Cluster topology - Cassandra rack aware deployments

CassKop rack awareness feature helps to spread the Cassandra nodes replicas among different racks in the kubernetes infrastructure. Enabling rack awareness helps to improve availability of Cassandra nodes and the data they are hosting, through correct use of Cassandra's replication factor.

note

Rack might represent an availability zone, data center or an actual physical rack in your data center.

Quick overview#

CassKop awareness can be configured in the CassandraCluster.spec.topology section.

If the topology section is missing then CassKop will create a default Cassandra DC dc1 and a default Rack rack1. In this case, CassKop will not use specific kubernetes nodes labels for placement and in consequence the cluster is not rack aware.

In the topology section we can declare all the Cassandra Datacenters (DCs) and Racks, and for each of them we provide labels which will need to match the labels assigned to the Kubernetes cluster nodes.

Each of our rack targets Kubernetes nodes having the combination of labels defined in the dc section and in the rack section. The labels are used in Kubernetes when scheduling the Cassandra pods to kubernetes nodes. This has the effect of spreading the Cassandra nodes across physical zones.

important

CassKop doesn't rely on specific labels and will adapt to any topology you may define in your datacenter or cloud provider.

Kubernetes nodes labels#

Cassandra will run on Kubernetes nodes, which may already have some labels representing their geographic topology.

Example :

Example of labels for node001 in our dc:

location.myorg.com/bay=1
location.myorg.com/building=building
location.myorg.com/label=SC_K08_-_KUBERNETES
location.myorg.com/room=Salle_1
location.myorg.com/site=SiteName
location.myorg.com/street=Rue_3

In the cloud the labels used for topology may better look like :

beta.kubernetes.io/fluentd-ds-ready=true
failure-domain.beta.kubernetes.io/region=europe-west1
kubernetes.io/hostname=gke-demo-default-pool-0c404f82-0100
beta.kubernetes.io/arch=amd64
failure-domain.beta.kubernetes.io/zone=europe-west1-d
beta.kubernetes.io/os=linux
cloud.google.com/gke-os-distribution=cos
beta.kubernetes.io/instance-type=n1-standard-4
cloud.google.com/gke-nodepool=default-pool

The idea is to use the Kubernetes nodes labels which refer to their physical position in the datacenters to allow or not Cassandra Pods placement.

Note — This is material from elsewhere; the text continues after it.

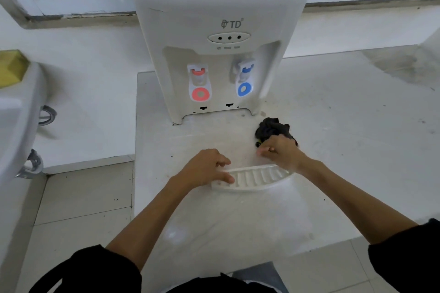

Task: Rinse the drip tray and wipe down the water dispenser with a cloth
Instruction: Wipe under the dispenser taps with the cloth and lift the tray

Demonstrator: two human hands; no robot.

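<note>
The white water dispenser point(221, 7) stands at the back of the counter with a red tap point(199, 78) and a blue tap point(245, 74); the slot under the taps is bare. The white ribbed drip tray point(256, 177) lies on the counter in front of it. My left hand point(207, 169) grips the tray's left end, thumb on top and fingers over the far rim. My right hand point(278, 152) is above the tray's right end, its fingers curled on the near edge of a crumpled black cloth point(272, 127).
The pale counter point(345, 138) is stained and ends at its left edge next to a tiled floor point(83, 197). A white basin point(16, 114) with a yellow block on its rim stands at the far left. A window frame runs behind the dispenser.
</note>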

Because CassKop manages its Cassandra node pods through statefulsets, each pod will inherit the placement configuration of its parent statefulset. In order to place pods on different racks, we need to associate a new statefulset with specialized node placement constraints for each Cassandra rack we define.

Because the AZ feature was not yet available for statefulsets when we began to develop CassKop, we chose to implement 1 statefulset for 1 Cassandra Rack. Hopefully, we will be able to benefit of improvements about the topology-aware dynamic provisioning feature proposed in future version of K8S (more information here : https://kubernetes.io/blog/2018/10/11/topology-aware-volume-provisioning-in-kubernetes/

See an example of configuration with topology : cassandracluster-demo-gke.yaml

Configuring pod scheduling#

When two applications are scheduled to the same Kubernetes node, both applications might use the same resources like disk I/O and impact performances. It may be recommended to schedule Cassandra nodes in a way that avoids sharing nodes with other critical workloads. Using the right nodes or dedicated a set of nodes only for cassandra are the best ways to avoid such problems.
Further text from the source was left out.